— Bois donc, chère femme, s’écria l’heureux savant dans un fervent enthousiasme.
Elle vida rapidement le verre et le rendit en souriant à son mari.
— La délicieuse liqueur ! dit-elle, on dirait l’eau de quelque céleste source ; en un instant elle vient d’apaiser la soif qui me dévorait. Maintenant, ami, j’ai besoin, je le sens, d’un peu de calme. Laissez-moi reposer, j’éprouve une sorte d’engourdissement, mes sens ébranlés appellent le recueillement, de même qu’aux derniers baisers du soleil les fleurs referment discrètement leur corolle.
Elle prononça ces derniers mots avec lenteur et comme si l’énergie qui avait jusque-là soutenu son courage faisait place à un affaissement général.
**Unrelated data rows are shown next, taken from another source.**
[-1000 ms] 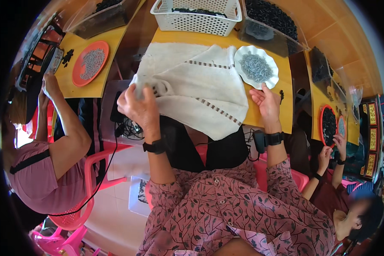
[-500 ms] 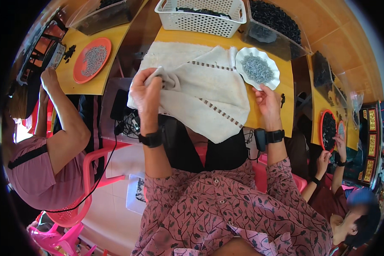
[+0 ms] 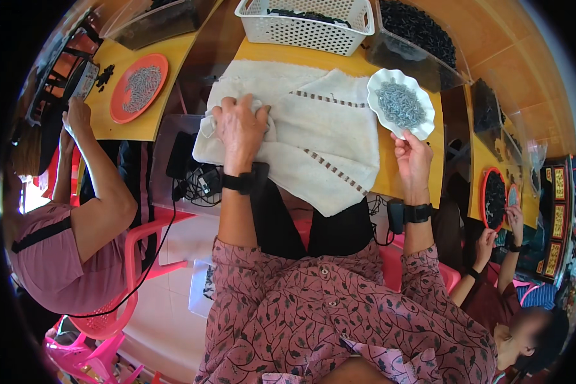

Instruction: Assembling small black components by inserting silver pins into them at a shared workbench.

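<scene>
A cream cloth (image 3: 320, 144) with brown-checked stripes lies over the near part of the yellow table and hangs past its front edge. My left hand (image 3: 240, 131) rests on a crumpled fold at the cloth's left side, palm down with fingers apart. My right hand (image 3: 414, 157) pinches the near rim of a white scalloped plate (image 3: 427, 102) between thumb and fingers. Small grey screw-like pieces (image 3: 400, 105) fill the plate's middle. It is beside the cloth's right edge, slightly tilted.
Behind the cloth stand a white perforated basket (image 3: 304, 29) and a clear bin of black pieces (image 3: 419, 38). A co-worker at left sits by an orange plate (image 3: 118, 105) of grey pieces. Another at right handles a red-rimmed tray (image 3: 493, 198). Cables (image 3: 201, 182) lie left of my legs.
My left hand has let go of the lifted cloth corner and lies flattened on the cloth. My right hand has shifted the plate slightly right, away from the cloth.
</scene>
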Demonstrator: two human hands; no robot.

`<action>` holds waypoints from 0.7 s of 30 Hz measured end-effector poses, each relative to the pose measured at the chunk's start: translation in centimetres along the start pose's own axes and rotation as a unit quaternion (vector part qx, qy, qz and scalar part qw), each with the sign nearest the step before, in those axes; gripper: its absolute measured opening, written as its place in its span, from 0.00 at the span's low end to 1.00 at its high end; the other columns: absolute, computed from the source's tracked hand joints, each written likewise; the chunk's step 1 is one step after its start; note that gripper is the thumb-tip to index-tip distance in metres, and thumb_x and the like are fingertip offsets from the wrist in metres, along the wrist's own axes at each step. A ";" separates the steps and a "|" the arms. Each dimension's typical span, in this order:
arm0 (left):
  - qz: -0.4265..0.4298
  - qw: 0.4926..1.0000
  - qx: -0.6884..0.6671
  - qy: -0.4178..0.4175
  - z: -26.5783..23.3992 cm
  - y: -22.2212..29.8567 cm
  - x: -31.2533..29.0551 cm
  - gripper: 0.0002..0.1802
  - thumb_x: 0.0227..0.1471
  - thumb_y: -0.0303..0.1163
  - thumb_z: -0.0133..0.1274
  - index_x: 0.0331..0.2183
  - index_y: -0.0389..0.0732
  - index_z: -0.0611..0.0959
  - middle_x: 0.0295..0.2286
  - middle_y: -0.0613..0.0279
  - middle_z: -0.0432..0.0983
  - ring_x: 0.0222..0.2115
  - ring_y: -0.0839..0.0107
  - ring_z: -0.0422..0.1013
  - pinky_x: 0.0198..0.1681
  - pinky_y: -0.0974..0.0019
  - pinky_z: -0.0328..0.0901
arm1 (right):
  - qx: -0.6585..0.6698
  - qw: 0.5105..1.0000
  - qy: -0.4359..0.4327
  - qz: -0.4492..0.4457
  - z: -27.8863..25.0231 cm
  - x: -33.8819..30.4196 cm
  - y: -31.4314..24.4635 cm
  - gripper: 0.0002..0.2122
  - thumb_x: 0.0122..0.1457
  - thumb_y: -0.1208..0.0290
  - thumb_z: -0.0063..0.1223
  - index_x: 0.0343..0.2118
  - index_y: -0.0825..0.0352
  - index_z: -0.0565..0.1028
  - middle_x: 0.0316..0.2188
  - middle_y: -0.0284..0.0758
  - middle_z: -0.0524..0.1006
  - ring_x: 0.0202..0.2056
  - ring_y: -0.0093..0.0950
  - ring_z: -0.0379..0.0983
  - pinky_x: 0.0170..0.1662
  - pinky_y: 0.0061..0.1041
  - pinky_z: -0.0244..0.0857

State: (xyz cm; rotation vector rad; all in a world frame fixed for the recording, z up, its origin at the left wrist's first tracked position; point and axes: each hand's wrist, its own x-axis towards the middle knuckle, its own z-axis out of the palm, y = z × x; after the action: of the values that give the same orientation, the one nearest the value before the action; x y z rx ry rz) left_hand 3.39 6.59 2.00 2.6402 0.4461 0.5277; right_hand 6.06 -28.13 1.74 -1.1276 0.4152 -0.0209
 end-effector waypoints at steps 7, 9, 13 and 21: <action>0.038 0.999 -0.038 0.004 3.9 5.7 -2.1 0.16 0.43 0.37 0.60 0.38 0.45 0.85 0.39 0.49 0.72 0.43 0.49 0.65 0.43 0.52 0.66 | 0.022 0.999 -0.007 -0.036 0.5 -0.9 -1.9 0.06 0.59 0.78 0.51 0.37 0.76 0.74 0.29 0.44 0.79 0.23 0.21 0.73 0.23 0.15 0.61; 0.030 0.999 -0.035 -0.011 4.4 6.8 -2.2 0.16 0.43 0.37 0.60 0.38 0.45 0.85 0.40 0.48 0.71 0.44 0.49 0.64 0.43 0.51 0.66 | 0.013 0.999 -0.011 -0.043 1.1 -1.3 -1.8 0.06 0.59 0.78 0.51 0.37 0.76 0.74 0.29 0.44 0.79 0.23 0.21 0.73 0.23 0.15 0.61; 0.004 0.998 -0.053 0.023 4.9 7.4 -2.2 0.11 0.42 0.32 0.59 0.31 0.37 0.83 0.39 0.44 0.68 0.42 0.45 0.63 0.43 0.48 0.65 | 0.008 0.999 -0.027 -0.047 1.4 -2.2 -2.0 0.07 0.59 0.78 0.51 0.38 0.76 0.74 0.28 0.44 0.79 0.23 0.21 0.73 0.23 0.15 0.61; 0.003 0.942 -0.322 0.097 0.9 6.5 -3.5 0.13 0.45 0.22 0.53 0.38 0.34 0.80 0.38 0.44 0.75 0.38 0.54 0.72 0.42 0.58 0.67 | -0.027 0.998 -0.049 -0.027 2.8 -4.4 -1.9 0.08 0.59 0.77 0.52 0.38 0.76 0.75 0.30 0.41 0.79 0.22 0.18 0.72 0.22 0.13 0.60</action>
State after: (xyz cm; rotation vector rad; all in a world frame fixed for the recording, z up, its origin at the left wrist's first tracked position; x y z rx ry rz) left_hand 2.16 -0.71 3.10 1.9705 0.2614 0.7844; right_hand 3.27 -25.52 5.77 -1.1874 0.2989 -0.0014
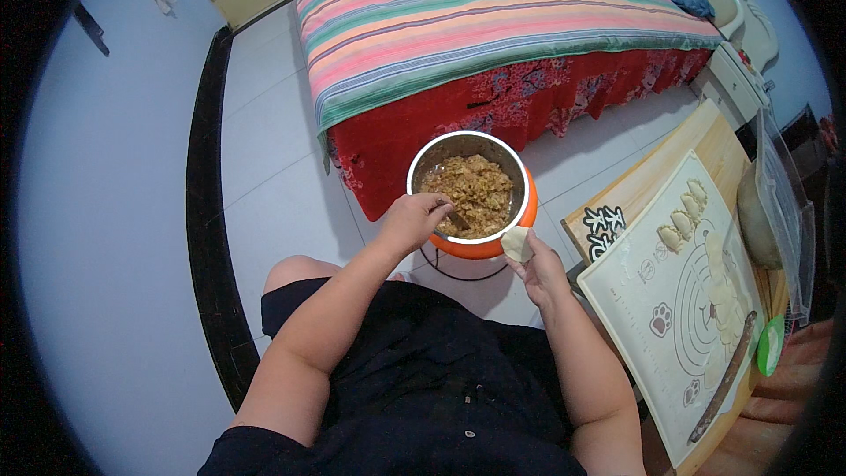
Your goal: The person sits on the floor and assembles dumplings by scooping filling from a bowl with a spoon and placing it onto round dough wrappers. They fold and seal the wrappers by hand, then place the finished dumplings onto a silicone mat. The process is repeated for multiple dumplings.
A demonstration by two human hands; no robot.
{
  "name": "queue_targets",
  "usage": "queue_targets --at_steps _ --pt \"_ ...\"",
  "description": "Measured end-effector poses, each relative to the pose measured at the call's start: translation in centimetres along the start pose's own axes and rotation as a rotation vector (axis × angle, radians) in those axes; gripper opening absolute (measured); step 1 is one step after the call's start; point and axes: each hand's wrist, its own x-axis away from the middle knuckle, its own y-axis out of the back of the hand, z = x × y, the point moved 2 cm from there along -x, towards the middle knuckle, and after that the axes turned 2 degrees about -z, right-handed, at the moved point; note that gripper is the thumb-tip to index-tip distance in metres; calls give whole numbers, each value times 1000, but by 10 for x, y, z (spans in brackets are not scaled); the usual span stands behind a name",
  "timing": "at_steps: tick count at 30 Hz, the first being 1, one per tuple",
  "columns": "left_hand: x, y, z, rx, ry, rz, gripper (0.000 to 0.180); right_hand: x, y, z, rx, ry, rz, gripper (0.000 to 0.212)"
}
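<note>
Left hand (412, 219) curled shut around a dark utensil (457, 217), tip down in the filling (467, 196); whether spoon or stick, too small to tell. Right hand (539, 269) half open and palm up, cradling 1 pale round dough wrapper (517, 243) on the fingers, just beside the bowl's near edge, perhaps touching it.

Bowl (527, 183): steel inside, orange outside, perched on a thin dark wire stand (458, 271) above the white tile floor (264, 185), between the knees and a bed (493, 18) with a striped cover.

Likely trouble: too big a scoop, and a wrapper too full to close or apt to tear; a hard push on the near rim, and a tipped bowl on that slim stand; crumbs dropped over the gap between bowl and palm.

Filling brown-gold, chopped fine, moist and loose, heaped unevenly, filling most of the bowl. Wrapper thin, floury, soft, sagging over the fingers.

Off to the right, a pale rolling mat (679, 317) on a wooden board (723, 145), 3 or 4 folded dumplings (683, 220) near its top, flat wrappers stacked lower down, and a dark rolling pin (727, 375).
</note>
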Motion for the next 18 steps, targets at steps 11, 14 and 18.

Elle inclina son beau front et s’endormit.
Aylimer s’assit auprès d’elle, surveillant son sommeil avec une poignante émotion, mitigée pourtant de cette indomptable curiosité de savant, qui dans chaque fait voit un phénomène et dans chaque créature un sujet.
Aucun symptôme ne lui échappait ; une légère rougeur, un soupir, un tressaillement imperceptible, tout était minutieusement observé et successivement décrit sur ce fameux registre qui contenait sa vie de savant.
Bientôt, frissonnant de crainte et d’espoir, il osa fixer la main fatale, et, mû par un irrésistible désir, la couvrit pour la première fois de ses lèvres ardentes, comme pour lui faire un solennel adieu. Georgina, bien que profondément endormie, fit un mouvement, et ses lèvres murmurèrent une douce remontrance.